> _WORK REQUEST_
Please reproduce exactly the lines from the start of the records through the one containing "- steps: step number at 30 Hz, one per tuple", and nothing more.
————————
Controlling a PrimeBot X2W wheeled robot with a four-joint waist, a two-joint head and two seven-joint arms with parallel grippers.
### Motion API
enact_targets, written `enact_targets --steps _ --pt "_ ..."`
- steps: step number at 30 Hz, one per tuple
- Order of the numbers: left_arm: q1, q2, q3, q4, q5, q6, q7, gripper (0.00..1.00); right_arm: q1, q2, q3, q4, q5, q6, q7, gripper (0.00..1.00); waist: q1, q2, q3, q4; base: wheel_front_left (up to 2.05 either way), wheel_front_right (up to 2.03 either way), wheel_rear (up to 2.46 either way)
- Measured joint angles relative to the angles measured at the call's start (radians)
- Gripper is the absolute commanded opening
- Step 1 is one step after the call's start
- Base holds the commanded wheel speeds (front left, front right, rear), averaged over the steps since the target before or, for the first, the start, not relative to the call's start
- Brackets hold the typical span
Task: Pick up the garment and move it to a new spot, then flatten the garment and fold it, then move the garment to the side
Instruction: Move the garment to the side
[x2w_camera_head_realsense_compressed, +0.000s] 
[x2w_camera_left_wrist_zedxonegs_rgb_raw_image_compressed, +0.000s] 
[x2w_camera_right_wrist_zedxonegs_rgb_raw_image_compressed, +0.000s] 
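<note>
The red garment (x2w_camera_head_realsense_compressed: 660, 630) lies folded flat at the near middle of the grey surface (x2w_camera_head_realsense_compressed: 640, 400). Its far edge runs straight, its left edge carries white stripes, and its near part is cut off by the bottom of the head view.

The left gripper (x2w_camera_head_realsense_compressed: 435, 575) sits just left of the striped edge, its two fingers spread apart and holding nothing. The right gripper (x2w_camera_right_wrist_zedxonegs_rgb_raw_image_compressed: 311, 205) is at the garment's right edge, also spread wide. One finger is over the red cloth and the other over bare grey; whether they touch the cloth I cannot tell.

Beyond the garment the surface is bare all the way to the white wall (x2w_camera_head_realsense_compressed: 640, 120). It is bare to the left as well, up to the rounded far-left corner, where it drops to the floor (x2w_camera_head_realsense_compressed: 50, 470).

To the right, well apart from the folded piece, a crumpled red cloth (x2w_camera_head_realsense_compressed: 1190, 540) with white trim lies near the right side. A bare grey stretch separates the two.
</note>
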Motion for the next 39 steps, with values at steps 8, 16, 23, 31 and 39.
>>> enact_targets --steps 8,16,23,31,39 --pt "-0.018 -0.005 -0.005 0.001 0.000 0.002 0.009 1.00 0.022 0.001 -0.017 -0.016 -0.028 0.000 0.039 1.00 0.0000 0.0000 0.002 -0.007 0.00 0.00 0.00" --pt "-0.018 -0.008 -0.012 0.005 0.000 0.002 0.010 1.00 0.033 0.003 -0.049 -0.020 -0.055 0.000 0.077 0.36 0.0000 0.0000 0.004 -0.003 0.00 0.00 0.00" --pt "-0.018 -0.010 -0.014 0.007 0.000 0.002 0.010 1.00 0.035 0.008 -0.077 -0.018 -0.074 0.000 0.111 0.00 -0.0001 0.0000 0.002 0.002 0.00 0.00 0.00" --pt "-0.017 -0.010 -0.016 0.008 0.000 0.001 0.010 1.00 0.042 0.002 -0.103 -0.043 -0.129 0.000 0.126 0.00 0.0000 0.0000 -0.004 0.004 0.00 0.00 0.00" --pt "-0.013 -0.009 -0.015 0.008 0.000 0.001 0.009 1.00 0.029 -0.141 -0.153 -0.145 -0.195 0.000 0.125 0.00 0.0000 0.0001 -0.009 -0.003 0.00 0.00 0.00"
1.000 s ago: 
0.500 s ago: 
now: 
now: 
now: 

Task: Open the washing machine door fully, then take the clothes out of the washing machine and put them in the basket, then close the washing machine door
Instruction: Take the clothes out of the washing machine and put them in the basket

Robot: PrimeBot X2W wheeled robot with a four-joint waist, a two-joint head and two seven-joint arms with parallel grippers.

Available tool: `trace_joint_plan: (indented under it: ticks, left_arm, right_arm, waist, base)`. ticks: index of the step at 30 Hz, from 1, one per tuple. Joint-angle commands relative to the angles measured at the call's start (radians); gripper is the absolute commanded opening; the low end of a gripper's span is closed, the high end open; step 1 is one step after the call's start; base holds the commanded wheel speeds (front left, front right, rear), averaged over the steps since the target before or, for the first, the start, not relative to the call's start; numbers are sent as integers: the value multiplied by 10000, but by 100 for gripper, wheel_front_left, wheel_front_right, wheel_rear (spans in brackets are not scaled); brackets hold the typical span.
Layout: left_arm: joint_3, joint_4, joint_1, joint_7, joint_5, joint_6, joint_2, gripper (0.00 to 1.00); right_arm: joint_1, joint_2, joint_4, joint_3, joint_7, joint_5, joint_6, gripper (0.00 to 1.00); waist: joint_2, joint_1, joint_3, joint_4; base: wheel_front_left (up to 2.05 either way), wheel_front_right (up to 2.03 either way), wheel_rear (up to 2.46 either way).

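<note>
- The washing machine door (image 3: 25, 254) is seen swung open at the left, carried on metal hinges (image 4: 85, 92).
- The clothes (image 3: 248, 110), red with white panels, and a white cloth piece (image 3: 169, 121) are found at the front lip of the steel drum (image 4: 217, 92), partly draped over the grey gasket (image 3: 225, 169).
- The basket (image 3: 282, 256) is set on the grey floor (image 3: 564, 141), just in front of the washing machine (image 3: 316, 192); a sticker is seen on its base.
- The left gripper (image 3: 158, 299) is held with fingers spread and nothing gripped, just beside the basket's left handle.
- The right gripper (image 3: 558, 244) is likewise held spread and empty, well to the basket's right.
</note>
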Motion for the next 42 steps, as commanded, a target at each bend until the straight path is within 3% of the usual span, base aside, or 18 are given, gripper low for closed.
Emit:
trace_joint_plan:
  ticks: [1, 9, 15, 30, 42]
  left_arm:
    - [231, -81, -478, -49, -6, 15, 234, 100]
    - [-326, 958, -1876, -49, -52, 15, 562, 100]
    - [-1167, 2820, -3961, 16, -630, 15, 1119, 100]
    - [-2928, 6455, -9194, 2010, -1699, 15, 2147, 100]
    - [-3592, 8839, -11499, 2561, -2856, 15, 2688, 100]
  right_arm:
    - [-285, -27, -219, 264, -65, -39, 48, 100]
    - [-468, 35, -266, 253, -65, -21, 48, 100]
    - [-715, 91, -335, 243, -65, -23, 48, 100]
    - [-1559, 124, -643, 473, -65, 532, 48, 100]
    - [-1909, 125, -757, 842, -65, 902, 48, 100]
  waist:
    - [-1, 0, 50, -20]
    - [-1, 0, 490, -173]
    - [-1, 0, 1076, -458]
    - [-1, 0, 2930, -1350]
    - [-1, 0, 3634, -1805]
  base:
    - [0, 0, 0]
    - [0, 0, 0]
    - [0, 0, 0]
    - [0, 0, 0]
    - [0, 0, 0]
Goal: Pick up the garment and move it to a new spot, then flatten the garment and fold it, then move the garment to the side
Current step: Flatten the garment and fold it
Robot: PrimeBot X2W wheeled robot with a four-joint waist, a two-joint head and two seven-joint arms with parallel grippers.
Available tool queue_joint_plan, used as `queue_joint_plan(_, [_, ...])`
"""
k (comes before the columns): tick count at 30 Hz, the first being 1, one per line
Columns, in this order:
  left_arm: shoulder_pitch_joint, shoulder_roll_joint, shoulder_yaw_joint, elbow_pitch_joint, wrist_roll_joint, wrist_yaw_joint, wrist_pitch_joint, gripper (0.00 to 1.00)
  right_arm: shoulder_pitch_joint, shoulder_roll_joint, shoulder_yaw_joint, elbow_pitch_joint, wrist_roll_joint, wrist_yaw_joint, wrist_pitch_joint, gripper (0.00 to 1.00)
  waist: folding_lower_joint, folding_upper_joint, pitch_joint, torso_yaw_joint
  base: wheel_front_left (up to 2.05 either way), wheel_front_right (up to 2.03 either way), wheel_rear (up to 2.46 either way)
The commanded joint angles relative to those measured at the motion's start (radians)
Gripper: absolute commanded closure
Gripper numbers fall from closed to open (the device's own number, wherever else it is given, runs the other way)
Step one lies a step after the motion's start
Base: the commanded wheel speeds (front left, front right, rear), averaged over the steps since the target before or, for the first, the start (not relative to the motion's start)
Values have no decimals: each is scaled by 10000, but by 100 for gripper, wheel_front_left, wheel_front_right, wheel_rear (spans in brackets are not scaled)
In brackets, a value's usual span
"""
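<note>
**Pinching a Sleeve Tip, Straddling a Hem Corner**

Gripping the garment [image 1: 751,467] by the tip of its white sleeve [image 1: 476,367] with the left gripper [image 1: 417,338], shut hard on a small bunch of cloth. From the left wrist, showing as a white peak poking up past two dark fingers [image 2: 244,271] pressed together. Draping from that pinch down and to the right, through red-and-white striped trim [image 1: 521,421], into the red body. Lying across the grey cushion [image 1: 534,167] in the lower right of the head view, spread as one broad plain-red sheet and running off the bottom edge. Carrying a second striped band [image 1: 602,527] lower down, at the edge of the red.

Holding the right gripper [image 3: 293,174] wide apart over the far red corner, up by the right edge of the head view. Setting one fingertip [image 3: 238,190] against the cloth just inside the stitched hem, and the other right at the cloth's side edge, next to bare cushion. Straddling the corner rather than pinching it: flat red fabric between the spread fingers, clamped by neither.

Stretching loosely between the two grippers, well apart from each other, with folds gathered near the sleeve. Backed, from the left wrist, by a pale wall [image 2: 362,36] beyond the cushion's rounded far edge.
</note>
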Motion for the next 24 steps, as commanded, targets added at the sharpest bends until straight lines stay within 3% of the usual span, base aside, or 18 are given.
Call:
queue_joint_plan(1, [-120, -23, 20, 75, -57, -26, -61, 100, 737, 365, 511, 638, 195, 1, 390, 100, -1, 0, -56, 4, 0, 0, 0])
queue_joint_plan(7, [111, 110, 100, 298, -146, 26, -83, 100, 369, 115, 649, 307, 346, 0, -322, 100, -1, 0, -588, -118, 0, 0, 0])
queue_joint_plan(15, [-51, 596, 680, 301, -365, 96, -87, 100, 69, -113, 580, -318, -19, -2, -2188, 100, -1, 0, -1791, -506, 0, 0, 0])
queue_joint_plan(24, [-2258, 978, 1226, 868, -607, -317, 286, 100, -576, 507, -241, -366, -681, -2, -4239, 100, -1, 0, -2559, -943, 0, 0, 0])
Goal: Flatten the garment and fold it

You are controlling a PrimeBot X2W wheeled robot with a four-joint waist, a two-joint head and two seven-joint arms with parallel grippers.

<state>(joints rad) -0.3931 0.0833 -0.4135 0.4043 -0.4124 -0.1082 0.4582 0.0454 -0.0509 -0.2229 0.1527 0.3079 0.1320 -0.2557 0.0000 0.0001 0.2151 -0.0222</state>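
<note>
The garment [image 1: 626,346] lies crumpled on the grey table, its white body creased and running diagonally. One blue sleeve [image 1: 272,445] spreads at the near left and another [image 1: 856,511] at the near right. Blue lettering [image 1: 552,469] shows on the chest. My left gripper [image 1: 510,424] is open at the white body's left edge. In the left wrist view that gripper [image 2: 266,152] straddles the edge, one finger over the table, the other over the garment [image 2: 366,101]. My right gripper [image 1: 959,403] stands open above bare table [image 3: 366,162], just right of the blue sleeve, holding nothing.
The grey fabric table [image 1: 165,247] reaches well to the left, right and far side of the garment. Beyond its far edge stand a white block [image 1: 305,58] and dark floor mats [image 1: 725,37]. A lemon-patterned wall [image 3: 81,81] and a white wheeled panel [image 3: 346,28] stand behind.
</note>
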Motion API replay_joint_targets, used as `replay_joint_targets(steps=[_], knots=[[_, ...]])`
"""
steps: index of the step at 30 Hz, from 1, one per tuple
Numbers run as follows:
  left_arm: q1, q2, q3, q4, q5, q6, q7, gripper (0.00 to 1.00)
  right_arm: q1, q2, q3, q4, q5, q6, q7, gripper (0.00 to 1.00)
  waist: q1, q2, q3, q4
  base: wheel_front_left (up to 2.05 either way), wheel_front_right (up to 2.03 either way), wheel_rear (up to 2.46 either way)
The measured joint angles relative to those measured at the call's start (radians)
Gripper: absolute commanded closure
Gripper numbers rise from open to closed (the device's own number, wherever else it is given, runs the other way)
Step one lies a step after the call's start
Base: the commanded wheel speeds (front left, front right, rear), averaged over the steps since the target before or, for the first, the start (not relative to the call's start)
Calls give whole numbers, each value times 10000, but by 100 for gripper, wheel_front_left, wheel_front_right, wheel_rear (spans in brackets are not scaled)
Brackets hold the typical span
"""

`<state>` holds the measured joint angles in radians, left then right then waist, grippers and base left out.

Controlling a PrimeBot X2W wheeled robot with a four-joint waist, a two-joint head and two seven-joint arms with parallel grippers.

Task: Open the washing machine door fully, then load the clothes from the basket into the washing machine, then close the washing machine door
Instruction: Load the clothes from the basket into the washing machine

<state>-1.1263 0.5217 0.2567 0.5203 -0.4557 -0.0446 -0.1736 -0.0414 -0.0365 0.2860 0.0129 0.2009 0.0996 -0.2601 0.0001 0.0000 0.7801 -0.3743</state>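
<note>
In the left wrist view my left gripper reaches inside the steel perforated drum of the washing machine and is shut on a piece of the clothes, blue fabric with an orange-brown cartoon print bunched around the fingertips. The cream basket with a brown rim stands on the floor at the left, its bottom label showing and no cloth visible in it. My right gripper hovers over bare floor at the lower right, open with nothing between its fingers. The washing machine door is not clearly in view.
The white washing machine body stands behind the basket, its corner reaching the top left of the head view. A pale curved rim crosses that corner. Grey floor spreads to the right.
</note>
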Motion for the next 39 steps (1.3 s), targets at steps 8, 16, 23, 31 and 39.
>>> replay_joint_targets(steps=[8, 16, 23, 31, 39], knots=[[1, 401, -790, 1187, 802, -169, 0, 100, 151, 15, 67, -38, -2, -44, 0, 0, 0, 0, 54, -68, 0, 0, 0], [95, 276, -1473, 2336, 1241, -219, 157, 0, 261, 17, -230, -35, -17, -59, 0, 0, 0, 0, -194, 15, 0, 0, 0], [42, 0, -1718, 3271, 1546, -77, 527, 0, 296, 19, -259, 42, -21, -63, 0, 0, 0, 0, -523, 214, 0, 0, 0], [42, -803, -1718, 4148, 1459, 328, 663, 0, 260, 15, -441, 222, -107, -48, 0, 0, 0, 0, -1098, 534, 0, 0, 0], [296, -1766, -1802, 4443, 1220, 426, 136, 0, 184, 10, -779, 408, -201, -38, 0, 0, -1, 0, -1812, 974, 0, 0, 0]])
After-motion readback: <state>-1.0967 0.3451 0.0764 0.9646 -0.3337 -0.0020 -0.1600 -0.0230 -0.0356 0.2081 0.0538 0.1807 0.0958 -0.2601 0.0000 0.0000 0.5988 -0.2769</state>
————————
> _YOUR RESPONSE_
Controlling a PrimeBot X2W wheeled robot with a four-joint waist, a two-joint head and two seven-joint arms with parallel grippers.
### Motion API
enact_targets, written `enact_targets --steps _ --pt "_ ..."`
- steps: step number at 30 Hz, one per tuple

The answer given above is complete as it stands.